- _Assignment_: Below are entries; output exactly the lines from the one with "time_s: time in" to the one with "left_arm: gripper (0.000", both included, and nothing else.
** Data listing follows **
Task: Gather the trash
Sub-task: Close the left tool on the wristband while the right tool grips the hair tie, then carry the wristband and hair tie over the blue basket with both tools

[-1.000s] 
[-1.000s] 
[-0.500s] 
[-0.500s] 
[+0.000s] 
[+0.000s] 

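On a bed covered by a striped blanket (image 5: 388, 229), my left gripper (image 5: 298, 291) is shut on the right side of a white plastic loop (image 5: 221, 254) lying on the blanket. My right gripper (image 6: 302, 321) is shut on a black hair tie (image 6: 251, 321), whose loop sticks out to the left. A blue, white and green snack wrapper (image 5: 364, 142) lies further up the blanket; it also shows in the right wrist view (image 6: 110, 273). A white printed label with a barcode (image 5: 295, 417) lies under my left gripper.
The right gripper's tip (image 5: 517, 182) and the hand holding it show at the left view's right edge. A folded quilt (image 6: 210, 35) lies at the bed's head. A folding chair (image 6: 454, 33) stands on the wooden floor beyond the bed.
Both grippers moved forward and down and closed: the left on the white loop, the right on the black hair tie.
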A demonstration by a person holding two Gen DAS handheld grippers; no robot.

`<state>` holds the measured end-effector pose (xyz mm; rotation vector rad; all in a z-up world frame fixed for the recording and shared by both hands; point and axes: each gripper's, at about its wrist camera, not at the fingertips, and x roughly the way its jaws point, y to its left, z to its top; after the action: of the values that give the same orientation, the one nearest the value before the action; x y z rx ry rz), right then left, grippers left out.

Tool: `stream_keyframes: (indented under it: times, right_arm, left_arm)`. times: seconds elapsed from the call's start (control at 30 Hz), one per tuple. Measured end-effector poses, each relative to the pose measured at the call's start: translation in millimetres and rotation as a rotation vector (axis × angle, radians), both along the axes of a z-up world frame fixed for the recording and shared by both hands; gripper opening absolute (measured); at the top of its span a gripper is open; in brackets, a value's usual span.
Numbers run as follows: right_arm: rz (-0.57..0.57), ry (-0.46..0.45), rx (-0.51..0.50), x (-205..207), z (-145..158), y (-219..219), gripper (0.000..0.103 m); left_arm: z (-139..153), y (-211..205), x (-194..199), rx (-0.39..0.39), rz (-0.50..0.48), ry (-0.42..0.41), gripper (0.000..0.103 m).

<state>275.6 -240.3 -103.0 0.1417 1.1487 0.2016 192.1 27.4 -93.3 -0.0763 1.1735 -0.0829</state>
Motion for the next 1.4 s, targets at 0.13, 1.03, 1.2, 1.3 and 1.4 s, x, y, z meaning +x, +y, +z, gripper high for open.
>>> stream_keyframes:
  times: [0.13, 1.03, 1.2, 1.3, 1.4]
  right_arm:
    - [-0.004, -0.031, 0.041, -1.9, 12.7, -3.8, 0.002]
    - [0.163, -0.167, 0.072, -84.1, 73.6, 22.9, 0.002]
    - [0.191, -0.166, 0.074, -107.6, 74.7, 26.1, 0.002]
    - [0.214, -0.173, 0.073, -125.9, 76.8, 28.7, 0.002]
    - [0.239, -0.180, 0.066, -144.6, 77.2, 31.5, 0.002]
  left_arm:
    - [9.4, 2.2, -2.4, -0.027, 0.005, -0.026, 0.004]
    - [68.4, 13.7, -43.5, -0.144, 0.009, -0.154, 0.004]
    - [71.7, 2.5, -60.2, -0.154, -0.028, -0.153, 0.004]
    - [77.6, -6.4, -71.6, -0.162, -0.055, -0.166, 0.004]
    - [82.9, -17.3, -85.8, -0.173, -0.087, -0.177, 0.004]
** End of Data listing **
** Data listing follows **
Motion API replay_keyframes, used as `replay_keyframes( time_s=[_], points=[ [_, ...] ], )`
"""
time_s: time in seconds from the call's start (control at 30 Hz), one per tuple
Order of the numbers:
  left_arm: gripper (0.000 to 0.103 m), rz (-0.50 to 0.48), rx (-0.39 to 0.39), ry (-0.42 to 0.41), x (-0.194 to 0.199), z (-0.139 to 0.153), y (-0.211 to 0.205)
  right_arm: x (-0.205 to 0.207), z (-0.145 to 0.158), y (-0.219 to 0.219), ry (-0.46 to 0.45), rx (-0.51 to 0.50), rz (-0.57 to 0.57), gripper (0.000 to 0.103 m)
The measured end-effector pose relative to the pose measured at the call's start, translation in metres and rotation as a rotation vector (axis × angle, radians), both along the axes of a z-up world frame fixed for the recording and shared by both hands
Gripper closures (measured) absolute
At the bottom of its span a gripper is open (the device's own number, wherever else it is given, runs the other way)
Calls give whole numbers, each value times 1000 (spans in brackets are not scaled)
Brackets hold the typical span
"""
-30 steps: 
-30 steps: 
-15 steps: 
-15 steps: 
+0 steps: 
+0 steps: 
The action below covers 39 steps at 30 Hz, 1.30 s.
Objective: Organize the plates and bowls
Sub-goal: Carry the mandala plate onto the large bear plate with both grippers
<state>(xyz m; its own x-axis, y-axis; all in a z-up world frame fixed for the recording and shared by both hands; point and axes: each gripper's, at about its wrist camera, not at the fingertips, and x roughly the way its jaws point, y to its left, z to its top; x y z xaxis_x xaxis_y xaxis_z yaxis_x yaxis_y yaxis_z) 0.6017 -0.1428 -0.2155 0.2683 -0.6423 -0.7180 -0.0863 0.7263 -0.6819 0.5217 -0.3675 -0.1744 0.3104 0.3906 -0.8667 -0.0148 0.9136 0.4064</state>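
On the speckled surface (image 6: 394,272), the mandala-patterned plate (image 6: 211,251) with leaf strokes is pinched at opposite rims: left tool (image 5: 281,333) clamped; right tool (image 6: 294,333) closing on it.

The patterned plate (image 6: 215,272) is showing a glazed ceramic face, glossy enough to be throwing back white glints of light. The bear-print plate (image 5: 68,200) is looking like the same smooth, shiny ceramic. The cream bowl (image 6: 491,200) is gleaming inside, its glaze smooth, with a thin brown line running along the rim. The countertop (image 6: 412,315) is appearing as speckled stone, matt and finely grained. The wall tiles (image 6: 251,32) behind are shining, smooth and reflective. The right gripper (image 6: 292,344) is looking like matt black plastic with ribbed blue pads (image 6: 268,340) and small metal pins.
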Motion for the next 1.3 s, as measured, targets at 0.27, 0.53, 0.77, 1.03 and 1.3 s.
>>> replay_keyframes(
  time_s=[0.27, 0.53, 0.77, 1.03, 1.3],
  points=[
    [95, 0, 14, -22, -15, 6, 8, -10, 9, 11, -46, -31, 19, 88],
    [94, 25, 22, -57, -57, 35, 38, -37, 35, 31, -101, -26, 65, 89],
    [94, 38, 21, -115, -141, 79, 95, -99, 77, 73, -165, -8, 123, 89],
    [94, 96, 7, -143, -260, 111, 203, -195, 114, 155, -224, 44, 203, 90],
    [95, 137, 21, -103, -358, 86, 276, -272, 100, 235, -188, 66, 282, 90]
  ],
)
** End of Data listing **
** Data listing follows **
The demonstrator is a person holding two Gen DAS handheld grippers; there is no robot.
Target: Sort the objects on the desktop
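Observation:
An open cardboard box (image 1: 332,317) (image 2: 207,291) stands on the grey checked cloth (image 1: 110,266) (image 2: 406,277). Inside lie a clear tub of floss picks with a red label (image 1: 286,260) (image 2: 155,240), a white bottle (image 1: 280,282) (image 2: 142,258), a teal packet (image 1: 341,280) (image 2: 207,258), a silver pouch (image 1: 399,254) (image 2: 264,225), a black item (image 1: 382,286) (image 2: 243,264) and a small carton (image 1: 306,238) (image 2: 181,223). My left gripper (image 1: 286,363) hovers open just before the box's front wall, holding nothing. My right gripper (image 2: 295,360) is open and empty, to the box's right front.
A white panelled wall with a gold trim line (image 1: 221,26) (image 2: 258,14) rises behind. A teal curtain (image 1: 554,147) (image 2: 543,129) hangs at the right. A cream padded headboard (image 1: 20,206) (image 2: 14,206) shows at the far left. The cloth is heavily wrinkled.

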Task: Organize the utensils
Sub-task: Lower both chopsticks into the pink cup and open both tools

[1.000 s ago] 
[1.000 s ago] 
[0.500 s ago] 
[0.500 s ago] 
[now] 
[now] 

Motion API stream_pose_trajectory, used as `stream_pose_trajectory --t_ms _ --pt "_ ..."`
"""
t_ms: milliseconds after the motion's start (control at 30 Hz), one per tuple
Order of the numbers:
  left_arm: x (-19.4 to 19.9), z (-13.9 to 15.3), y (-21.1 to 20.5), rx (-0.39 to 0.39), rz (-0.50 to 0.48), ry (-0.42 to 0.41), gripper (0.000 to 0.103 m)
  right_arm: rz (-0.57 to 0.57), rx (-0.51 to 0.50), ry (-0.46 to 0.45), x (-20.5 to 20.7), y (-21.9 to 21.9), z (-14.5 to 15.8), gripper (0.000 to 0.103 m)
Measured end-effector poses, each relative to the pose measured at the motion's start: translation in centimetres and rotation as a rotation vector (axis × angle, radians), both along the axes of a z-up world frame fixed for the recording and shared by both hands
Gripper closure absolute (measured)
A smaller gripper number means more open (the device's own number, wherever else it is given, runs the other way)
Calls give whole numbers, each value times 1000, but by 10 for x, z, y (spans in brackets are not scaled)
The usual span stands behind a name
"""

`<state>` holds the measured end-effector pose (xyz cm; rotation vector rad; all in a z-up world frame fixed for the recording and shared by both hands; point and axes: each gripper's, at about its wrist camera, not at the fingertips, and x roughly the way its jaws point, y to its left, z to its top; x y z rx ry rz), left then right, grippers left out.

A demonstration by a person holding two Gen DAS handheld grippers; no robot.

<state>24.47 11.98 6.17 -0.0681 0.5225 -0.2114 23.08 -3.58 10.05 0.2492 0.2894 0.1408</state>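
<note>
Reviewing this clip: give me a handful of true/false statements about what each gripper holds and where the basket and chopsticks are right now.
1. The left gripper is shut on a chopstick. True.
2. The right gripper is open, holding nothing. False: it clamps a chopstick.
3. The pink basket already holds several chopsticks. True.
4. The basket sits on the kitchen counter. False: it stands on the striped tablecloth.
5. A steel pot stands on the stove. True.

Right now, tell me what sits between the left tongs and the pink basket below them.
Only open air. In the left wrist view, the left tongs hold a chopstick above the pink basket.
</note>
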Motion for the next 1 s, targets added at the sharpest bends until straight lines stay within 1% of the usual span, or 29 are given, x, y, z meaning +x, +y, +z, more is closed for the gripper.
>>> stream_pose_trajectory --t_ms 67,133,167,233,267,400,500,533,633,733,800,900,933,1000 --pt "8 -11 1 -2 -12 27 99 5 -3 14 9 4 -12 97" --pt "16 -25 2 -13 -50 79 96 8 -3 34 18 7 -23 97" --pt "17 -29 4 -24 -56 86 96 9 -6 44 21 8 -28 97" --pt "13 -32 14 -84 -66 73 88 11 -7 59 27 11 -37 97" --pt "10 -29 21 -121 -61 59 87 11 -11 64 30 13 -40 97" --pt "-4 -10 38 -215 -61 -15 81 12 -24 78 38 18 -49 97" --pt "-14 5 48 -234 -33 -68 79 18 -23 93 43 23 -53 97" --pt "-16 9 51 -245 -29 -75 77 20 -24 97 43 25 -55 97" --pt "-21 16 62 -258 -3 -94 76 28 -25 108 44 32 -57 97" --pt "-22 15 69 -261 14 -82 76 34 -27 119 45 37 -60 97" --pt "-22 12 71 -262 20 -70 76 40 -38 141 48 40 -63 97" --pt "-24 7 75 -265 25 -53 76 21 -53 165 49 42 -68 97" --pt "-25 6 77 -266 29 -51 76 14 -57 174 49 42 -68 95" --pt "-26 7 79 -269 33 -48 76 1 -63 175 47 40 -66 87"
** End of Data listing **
- _Exercise solution_:
time_s: time in seconds from the call's start (control at 30 Hz), one per tuple
Order of the numbers:
  left_arm: gripper (0.000 to 0.103 m), rz (-0.50 to 0.48), rx (-0.39 to 0.39), ry (-0.42 to 0.41), x (-0.194 to 0.199), z (-0.139 to 0.153), y (-0.211 to 0.205)

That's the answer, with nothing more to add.